Task instructions -
The answer must be an exact transcription of the lines below from the first through the one containing "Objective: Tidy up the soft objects", with the pictures left out; please add nothing else.

Records shown -
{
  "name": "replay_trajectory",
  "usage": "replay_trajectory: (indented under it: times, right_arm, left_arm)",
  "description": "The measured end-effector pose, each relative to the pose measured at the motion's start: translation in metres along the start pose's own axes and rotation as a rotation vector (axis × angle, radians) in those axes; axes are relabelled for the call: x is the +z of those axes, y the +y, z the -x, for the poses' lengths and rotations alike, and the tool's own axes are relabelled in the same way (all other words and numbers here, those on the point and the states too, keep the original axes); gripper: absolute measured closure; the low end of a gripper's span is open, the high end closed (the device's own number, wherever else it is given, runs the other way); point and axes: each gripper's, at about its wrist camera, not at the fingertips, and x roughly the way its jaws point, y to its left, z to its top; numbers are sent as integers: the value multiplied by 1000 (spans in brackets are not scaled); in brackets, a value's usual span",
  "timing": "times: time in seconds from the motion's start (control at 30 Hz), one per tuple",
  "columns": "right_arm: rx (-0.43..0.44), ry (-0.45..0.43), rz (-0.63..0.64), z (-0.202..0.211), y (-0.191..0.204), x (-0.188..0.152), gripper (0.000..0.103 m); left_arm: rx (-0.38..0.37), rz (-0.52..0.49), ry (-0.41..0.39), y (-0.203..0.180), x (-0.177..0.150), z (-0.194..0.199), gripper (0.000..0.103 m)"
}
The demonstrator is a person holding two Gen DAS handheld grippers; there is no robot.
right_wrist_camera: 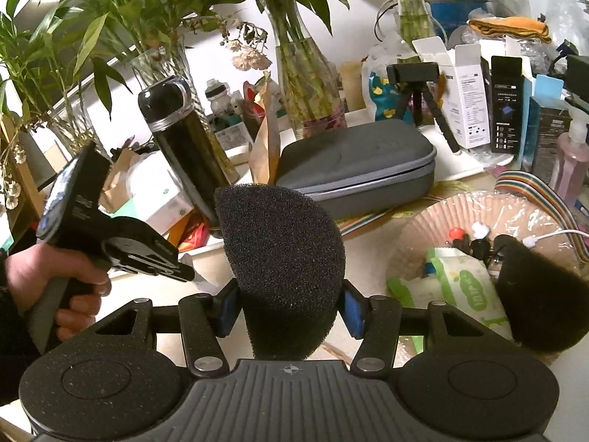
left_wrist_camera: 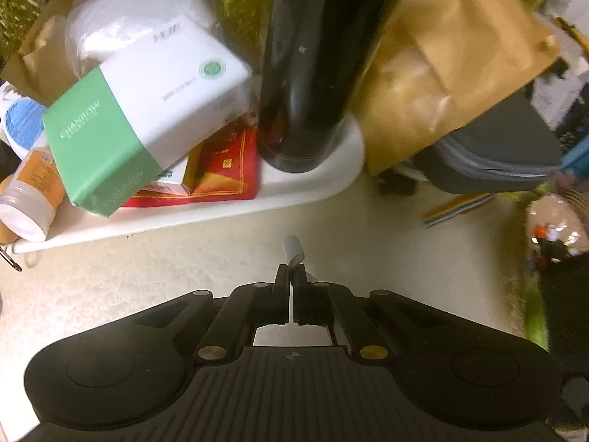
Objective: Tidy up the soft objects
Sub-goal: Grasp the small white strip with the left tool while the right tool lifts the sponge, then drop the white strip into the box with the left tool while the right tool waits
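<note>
Cream worktop (left_wrist_camera: 154, 280), crowded along the far edge with boxes, plants and containers. Grey zip case (right_wrist_camera: 355, 169) lying flat behind the sponge, long axis running left to right. Black flask (right_wrist_camera: 186, 147) standing upright on a white tray (left_wrist_camera: 313, 180), left of the case; green-and-white box (left_wrist_camera: 147, 110) tilted against the clutter just beside the flask.

Black foam sponge (right_wrist_camera: 285, 265) held in the right tongs (right_wrist_camera: 289, 307), off the worktop. Long axis running away from the camera and upward; rounded end pointing toward the grey case, narrower end seated low between the blue pads (right_wrist_camera: 352, 311). Pads pressing on both flanks, jaws about half open around the foam.

Second dark foam piece (right_wrist_camera: 537, 294) lying at the near right rim of the paper bowl (right_wrist_camera: 423, 228), beside a green wipes packet (right_wrist_camera: 467, 291).

Left tongs (left_wrist_camera: 292, 270) fully closed, pinching a small pale grey scrap (left_wrist_camera: 293, 250) at the tips. Scrap sticking out forward past the tips, above the worktop. Left hand (right_wrist_camera: 55, 280) gripping the handle, tongs angled steeply down.
</note>
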Motion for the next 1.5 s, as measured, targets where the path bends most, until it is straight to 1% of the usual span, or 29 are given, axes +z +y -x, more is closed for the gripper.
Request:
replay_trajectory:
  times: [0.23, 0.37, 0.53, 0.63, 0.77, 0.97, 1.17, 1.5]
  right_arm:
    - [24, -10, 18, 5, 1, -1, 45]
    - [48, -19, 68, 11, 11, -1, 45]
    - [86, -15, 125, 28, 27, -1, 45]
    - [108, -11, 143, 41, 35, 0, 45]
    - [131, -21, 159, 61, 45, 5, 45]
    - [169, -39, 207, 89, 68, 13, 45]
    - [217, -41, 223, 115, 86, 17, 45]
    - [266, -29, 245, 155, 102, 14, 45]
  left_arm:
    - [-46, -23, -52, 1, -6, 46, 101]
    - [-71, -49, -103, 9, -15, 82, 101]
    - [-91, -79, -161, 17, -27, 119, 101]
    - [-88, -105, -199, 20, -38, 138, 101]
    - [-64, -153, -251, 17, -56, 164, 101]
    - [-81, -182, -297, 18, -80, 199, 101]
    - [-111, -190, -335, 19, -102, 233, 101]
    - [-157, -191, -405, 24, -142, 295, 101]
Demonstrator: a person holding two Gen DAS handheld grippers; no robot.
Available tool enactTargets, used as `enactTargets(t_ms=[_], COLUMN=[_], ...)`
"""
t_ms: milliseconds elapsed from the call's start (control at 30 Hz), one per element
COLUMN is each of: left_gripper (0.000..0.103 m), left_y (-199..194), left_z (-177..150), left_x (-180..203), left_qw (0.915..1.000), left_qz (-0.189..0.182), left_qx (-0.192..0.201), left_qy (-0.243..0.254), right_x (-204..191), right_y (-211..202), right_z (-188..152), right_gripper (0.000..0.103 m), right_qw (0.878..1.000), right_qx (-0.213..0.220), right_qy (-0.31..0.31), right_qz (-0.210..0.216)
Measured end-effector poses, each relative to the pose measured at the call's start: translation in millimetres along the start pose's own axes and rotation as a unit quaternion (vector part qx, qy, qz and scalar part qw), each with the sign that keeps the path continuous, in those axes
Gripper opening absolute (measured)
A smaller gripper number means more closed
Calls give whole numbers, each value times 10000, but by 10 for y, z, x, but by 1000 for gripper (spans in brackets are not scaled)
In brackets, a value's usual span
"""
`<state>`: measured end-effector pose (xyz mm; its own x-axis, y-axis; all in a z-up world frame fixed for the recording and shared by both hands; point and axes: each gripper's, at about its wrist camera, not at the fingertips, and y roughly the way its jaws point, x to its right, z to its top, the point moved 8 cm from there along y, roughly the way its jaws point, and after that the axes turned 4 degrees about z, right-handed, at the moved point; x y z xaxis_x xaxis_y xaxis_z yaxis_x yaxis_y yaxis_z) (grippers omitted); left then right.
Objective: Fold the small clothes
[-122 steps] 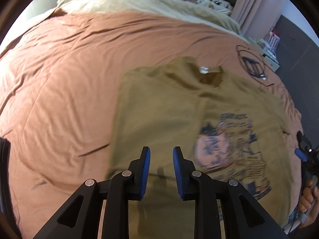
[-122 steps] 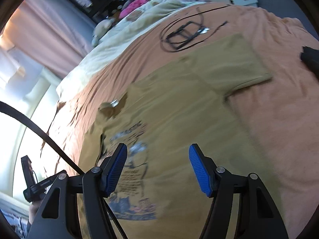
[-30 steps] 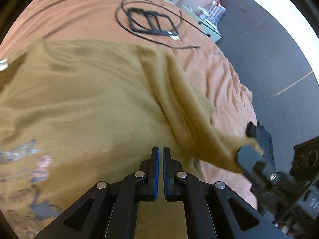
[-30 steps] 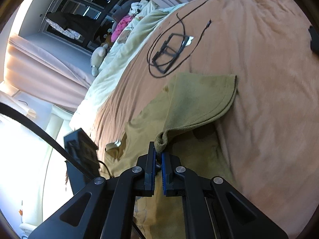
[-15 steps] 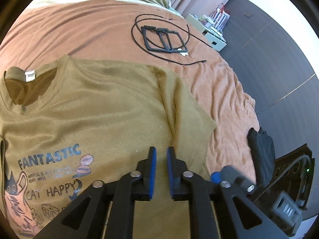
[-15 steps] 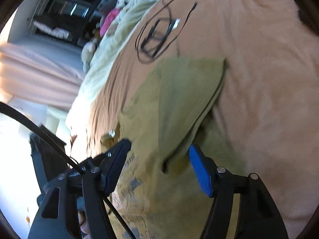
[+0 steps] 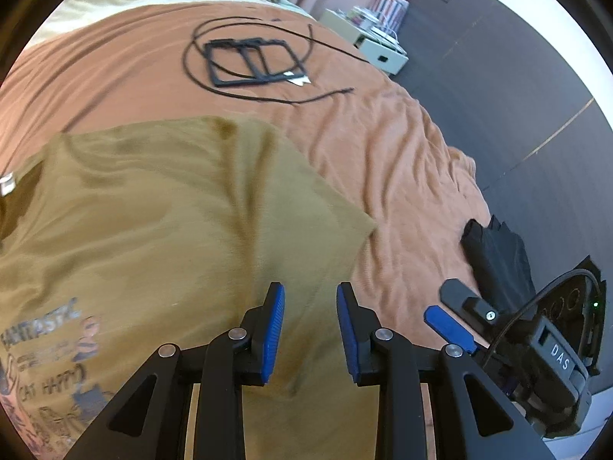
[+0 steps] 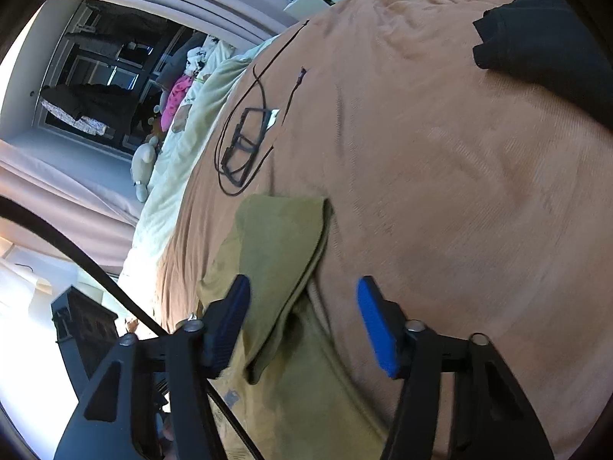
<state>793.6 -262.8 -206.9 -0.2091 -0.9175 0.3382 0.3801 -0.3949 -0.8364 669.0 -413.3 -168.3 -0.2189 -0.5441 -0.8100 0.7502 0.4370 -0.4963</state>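
Both grippers stand released over the olive T-shirt (image 7: 161, 207); the left gripper (image 7: 309, 329) has just been widening, blue pads apart above the shirt's side with nothing clamped; the right gripper (image 8: 302, 326) has just been narrowing, its jaws parted on either side of the sleeve (image 8: 283, 245), which lies folded in over the shirt body, not pinched. Around it spreads the orange bedspread (image 7: 383, 145); farther off lie a black frame with a looped cord (image 7: 253, 61) and a black garment (image 7: 498, 249).
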Motion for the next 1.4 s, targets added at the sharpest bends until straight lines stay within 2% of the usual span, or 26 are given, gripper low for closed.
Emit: enactTargets(t_ms=[133, 300, 467, 667, 800, 867, 900, 933, 1100, 1300, 1400], left_gripper=[49, 49, 49, 49, 36, 23, 11, 9, 7, 7, 7], left_y=[154, 367, 558, 773, 843, 831, 820, 797, 608, 299, 138], left_z=[39, 78, 99, 116, 108, 116, 127, 143, 234, 381, 429], left_x=[208, 355, 420, 383, 321, 314, 312, 303, 322, 293, 191], left_qw=[9993, 9990, 9956, 9920, 9898, 9877, 9869, 9872, 9928, 9950, 9938], left_qz=[161, 240, 633, 910, 1095, 1205, 1240, 1235, 889, 691, 780], left_qx=[-2, -40, -40, -156, -155, -153, -152, -147, 36, 289, 395], left_qy=[331, 386, 695, 859, 903, 983, 1016, 1001, 802, 668, 684], right_x=[86, 179, 253, 349, 353, 337, 330, 322, 274, 147, 91], right_y=[-105, -127, -172, -235, -260, -277, -271, -275, -276, -217, -145], right_z=[-204, -217, -221, -232, -262, -279, -268, -274, -273, -286, -328], right_gripper=[40, 35, 34, 34, 34, 34, 34, 34, 34, 34, 34], right_qw=[9999, 9995, 9987, 9972, 9968, 9968, 9968, 9969, 9978, 9989, 9994], right_qx=[67, 136, 193, 265, 287, 300, 299, 301, 295, 223, 109], right_qy=[91, 286, 477, 691, 740, 738, 734, 725, 596, 387, 289], right_qz=[15, 10, 44, 55, 62, 68, 71, 77, 67, 132, 180])
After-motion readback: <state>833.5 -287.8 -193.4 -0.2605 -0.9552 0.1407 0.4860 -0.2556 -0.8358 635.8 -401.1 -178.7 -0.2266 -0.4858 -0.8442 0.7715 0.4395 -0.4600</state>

Finished exercise -
{
  "name": "replay_trajectory",
  "usage": "replay_trajectory: (indented under it: times, right_arm, left_arm)",
  "description": "The measured end-effector pose, each relative to the pose measured at the motion's start: translation in metres along the start pose's own axes and rotation as a rotation vector (axis × angle, radians) in those axes; axes are relabelled for the call: x is the +z of those axes, y the +y, z the -x, for the poses' lengths and rotations alike, and the tool's own axes are relabelled in the same way (all other words and numbers here, those on the point and the states too, keep the original axes); gripper: absolute measured closure; the low end of a gripper's span is open, the high end closed (the device's own number, wherever else it is given, runs the other way); point and axes: each gripper's, at about its wrist camera, not at the fingertips, and x roughly the way its jaws point, y to its left, z to its top; numbers are sent as integers: the value multiplied by 1000 (spans in brackets are not scaled); in brackets, a value's usual span",
  "timing": "times: time in seconds from the motion's start (control at 30 Hz), one per tuple",
  "columns": "right_arm: rx (-0.43..0.44), ry (-0.45..0.43), rz (-0.63..0.64), z (-0.202..0.211), y (-0.191..0.204), x (-0.188..0.152), gripper (0.000..0.103 m); left_arm: rx (-0.38..0.37), rz (-0.52..0.49), ry (-0.41..0.39), y (-0.203..0.180), x (-0.177..0.150), z (-0.194..0.199), gripper (0.000..0.103 m)"
}
The demonstrator is a person holding two Gen DAS handheld grippers; there is no robot.
right_wrist_camera: 
left_wrist_camera: 
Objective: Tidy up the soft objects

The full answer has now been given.